Vercel runs your Next.js / serverless functions. Fly runs your Docker container. Vercel is purpose-built for frontend + serverless; Fly is purpose-built for any long-running process — Node servers, Rails apps, Postgres, Redis, multiplayer game servers, AI inference workers. If you need to run something stateful or longer than 60 seconds, Fly is the better fit.
What about the Postgres reliability concerns?
Fly's first Postgres offering (single-node + manual HA) had real reliability issues in 2022-23 that got widely discussed. The 2024 'Managed Postgres' product (powered by Fly's acquisition of MPP) is genuinely improved.
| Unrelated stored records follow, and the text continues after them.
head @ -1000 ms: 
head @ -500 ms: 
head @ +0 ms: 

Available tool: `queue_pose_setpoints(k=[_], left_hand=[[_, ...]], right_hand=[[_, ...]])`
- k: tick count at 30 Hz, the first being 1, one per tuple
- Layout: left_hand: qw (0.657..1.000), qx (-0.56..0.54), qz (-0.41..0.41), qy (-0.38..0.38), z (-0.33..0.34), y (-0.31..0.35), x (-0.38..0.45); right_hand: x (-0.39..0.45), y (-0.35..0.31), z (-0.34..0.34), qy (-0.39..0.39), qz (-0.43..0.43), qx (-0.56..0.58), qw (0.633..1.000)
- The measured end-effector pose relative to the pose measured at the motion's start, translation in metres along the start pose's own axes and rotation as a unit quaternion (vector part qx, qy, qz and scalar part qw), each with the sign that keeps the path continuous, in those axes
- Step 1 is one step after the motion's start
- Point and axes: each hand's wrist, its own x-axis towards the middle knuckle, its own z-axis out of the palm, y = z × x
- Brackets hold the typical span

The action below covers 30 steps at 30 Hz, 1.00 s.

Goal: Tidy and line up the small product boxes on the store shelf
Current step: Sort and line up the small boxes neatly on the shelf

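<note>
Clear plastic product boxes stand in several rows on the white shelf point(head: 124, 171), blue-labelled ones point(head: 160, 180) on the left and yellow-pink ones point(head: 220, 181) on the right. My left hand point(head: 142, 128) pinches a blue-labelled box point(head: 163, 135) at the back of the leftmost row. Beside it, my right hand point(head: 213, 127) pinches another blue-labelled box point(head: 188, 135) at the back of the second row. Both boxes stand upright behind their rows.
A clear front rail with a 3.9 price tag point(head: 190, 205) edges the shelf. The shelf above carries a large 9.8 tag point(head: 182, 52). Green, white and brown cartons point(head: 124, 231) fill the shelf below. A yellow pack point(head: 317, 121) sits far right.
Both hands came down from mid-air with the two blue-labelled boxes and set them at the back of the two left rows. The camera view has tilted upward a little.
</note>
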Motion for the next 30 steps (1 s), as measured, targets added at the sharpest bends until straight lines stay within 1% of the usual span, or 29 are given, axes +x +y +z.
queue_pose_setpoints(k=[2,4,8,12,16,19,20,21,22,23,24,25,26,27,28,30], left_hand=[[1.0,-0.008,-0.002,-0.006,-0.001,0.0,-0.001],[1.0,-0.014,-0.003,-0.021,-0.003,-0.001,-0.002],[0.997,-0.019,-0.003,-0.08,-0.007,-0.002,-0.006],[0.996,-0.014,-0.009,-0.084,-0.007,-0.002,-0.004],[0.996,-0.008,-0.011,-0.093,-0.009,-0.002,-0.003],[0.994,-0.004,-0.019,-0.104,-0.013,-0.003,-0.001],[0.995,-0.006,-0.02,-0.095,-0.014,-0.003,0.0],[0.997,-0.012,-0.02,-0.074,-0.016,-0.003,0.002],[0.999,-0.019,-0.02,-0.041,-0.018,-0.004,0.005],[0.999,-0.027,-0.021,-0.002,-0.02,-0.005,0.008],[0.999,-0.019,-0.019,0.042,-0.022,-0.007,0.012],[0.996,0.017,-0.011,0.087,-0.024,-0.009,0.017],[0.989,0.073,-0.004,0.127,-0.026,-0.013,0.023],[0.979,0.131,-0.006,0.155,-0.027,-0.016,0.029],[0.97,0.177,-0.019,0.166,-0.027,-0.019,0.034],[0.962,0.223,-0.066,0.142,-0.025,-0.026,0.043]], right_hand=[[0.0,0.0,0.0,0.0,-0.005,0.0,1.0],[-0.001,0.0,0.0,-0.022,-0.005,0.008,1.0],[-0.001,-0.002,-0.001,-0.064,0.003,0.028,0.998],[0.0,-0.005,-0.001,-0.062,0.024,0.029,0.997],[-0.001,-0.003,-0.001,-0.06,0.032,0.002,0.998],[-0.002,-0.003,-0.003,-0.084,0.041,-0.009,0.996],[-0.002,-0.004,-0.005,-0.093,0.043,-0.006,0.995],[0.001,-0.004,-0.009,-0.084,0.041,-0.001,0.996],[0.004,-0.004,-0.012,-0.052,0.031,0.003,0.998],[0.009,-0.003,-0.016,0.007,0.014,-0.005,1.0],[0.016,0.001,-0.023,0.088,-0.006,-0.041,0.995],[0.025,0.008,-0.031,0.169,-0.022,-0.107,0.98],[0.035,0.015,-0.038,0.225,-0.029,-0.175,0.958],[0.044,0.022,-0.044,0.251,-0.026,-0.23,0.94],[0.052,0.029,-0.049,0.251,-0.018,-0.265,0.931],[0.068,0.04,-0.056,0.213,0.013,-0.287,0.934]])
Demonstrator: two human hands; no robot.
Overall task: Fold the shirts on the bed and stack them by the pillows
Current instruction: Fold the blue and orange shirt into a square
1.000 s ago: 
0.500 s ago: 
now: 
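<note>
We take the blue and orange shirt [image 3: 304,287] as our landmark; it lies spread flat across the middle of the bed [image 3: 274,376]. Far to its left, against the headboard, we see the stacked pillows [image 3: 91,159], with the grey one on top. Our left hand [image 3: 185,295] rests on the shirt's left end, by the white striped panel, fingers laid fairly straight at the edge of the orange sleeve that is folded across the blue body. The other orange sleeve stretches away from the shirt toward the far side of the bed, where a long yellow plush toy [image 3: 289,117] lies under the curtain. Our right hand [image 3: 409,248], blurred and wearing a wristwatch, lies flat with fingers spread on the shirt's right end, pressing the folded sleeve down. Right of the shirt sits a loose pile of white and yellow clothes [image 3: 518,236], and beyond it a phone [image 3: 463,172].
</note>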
For low-criticality workloads, Fly Postgres is fine; for mission-critical, pair with Neon, Supabase, or AWS RDS reachable from Fly machines.
How do regions work?
You specify `primary_region` in your config and optionally a list of additional regions. Fly places machine instances in each specified region. Anycast routing sends users to the closest healthy region. For stateful workloads (Postgres) you use Fly's replication or external managed DBs.
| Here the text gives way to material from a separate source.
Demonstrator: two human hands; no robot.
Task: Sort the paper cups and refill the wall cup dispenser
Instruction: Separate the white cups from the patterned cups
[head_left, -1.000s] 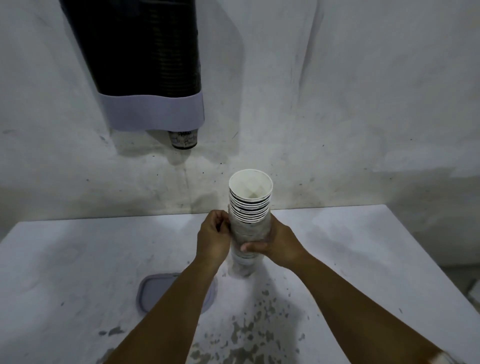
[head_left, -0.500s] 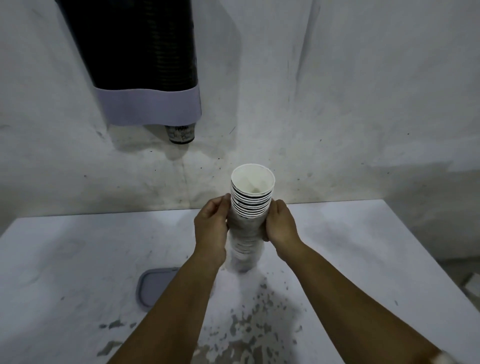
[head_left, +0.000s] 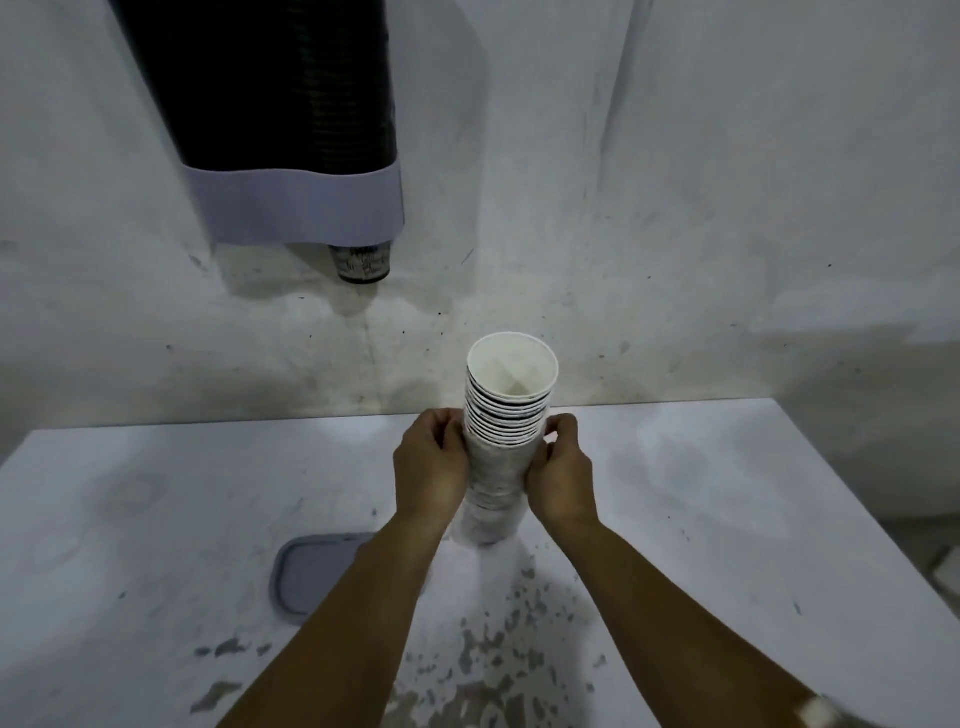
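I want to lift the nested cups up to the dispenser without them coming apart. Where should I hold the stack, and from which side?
Probably hold the cup stack on its lower half, below the band of rims, from both sides as the left hand and right hand do now. It is tall, narrow and upright on the table; a grip near the rims might lift off only the top cups.

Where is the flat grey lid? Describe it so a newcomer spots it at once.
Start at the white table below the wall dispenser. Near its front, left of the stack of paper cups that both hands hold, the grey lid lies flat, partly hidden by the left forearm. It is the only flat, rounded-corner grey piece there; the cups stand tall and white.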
What is the auto-stop / auto-start feature?
Machines can be configured to auto-stop after a period of inactivity and auto-start when a request arrives. You pay for storage during stopped time (cheap) but not for compute. Cold start to running: 200-800ms typical. Great for low-traffic apps that need real backends; not great for sub-second-latency-critical workloads.
Can I run GPUs on Fly?
Yes — A10 ($2.50/hr) and A100 ($3.50/hr) GPU machines launched in 2024. Billed per-second when machines are running. For AI inference workloads with bursty traffic, the auto-start + per-second billing is meaningfully cheaper than reserved GPU capacity on AWS or runpod-style providers.
Is Fly.io ready for serious production?
For stateless compute and WebSocket-heavy real-time: yes. For mission-critical transactional workloads with strict SLA needs: cautiously, with attention to which Fly services you depend on. Pair compute (mature) with external managed databases (Neon, etc.) for the best risk profile.